Personal information
- Full name: Prashanth C Menon
- Born: 18 January 1977 (age 49) Chavakkad, Kerala, India
- Nickname: Prashanth
- Batting: Right-handed
- Bowling: Right-arm fast-medium
- Role: Bowler

Domestic team information
- 1998–2002: Kerala

Career statistics
| Competition | FC | List A |
| Matches | 7 | 9 |
| Runs scored | 226 | 124 |
| Batting average | 17.38 | 17.71 |
| 100s/50s | 0/2 | 0/1 |
| Top score | 63 | 64 |
| Balls bowled | 593 | 132 |
| Wickets | 9 | 3 |
| Bowling average | 38.11 | 43.66 |
| 5 wickets in innings | 0 | 0 |
| 10 wickets in match | 0 | 0 |
| Best bowling | 4/44 | 2/29 |
| Catches/stumpings | 1/– | 0/– |
- Source:

= Prashanth Menon =

Indian cricketer

 Prashanth Chettuvatty Menon (born 18 January 1977 in Chavakkad, Kerala) is an Indian first class cricketer.

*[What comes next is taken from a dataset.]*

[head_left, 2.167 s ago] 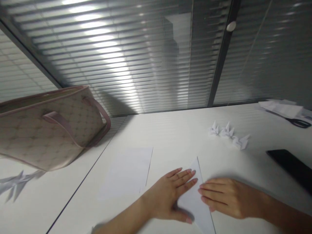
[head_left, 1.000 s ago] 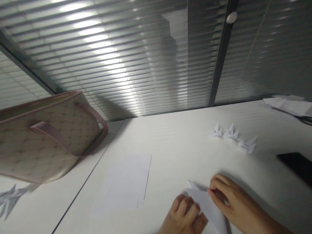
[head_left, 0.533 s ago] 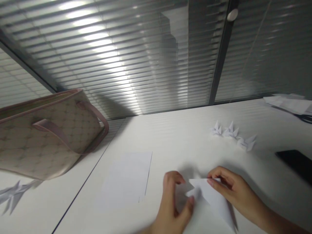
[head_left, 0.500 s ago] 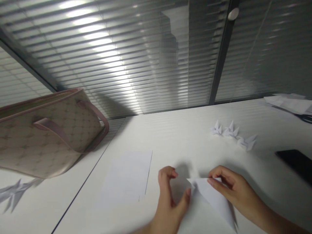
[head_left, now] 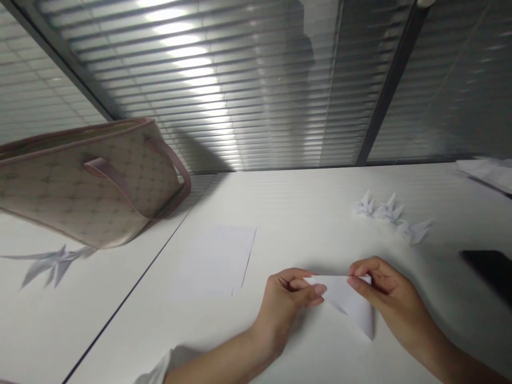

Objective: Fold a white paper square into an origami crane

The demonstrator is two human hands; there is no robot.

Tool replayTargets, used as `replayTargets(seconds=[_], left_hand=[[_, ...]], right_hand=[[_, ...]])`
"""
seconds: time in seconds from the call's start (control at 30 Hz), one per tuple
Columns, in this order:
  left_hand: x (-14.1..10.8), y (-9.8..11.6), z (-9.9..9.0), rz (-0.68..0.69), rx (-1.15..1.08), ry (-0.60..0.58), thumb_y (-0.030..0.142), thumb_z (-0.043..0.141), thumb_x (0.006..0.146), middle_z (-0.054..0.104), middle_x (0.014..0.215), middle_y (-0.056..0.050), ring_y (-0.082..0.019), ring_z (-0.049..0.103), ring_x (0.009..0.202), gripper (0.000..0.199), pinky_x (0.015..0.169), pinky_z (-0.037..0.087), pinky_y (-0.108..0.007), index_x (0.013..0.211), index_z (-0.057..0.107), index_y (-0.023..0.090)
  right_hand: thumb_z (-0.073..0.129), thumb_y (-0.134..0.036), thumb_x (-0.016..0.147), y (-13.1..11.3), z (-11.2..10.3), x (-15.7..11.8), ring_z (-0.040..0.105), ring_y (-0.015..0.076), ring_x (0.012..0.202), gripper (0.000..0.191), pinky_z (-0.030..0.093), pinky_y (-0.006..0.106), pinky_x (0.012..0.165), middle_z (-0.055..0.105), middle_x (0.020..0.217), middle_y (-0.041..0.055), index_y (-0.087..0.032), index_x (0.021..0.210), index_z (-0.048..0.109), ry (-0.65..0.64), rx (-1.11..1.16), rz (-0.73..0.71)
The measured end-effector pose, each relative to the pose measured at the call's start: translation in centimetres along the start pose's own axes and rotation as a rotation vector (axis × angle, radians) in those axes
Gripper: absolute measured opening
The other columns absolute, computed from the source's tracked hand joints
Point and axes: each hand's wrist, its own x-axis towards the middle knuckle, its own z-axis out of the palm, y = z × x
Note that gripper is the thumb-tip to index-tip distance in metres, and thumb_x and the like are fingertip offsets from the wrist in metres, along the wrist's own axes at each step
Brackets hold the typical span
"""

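Between my hands is a white sheet of paper (head_left: 352, 304), folded into a triangle with one corner pointing down toward me. My left hand (head_left: 290, 298) pinches its upper left corner between thumb and fingers. At the upper right of the fold, my right hand (head_left: 386, 290) grips the top edge with thumb and forefinger. A flat stack of white paper (head_left: 216, 261) lies to the left of my hands. Beyond my right hand stand several small folded paper cranes, the rightmost crane (head_left: 414, 231) being the closest to me.
A patterned handbag with pink handles (head_left: 92, 186) stands at the left, a larger folded paper crane (head_left: 56, 264) in front of it. A black phone (head_left: 488, 269) lies at the right, with loose papers (head_left: 488, 173) behind. Blinds (head_left: 240, 90) close off the table's far edge.
My left hand, open beside the paper before, has closed on its left corner. The paper is turned and lifted slightly, its lower corner now nearer. The view has shifted a little.
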Motion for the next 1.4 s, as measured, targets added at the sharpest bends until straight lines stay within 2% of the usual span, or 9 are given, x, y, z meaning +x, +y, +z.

He is a right handed lower order batsman and right arm fast medium bowler. He represents Kerala in Ranji Trophy. Together with Renjith Menon and Tinu Yohannan, Prashanth Menon formed a formidable pace trio, which revived the fortunes of the Kerala cricket team during the early 21st century.

== Early years ==
Prashanth was born in Chavakkad and brought up in Thrissur. He had completed his studies from St. Thomas College Thrissur where he was the Captain of the college cricket team.

== Playing career ==
With his consistent performance the state selectors picked him for the Kerala state team for the year 1998–99. Along with Former Indian pacer Tinu Yohannan and Renjith Menon he made lethal pace combination. Injuries and lack of form cut short what could have been a promising career. He last represented Kerala Ranji team was back in 2004. Now Prashanth is working with State Bank of India.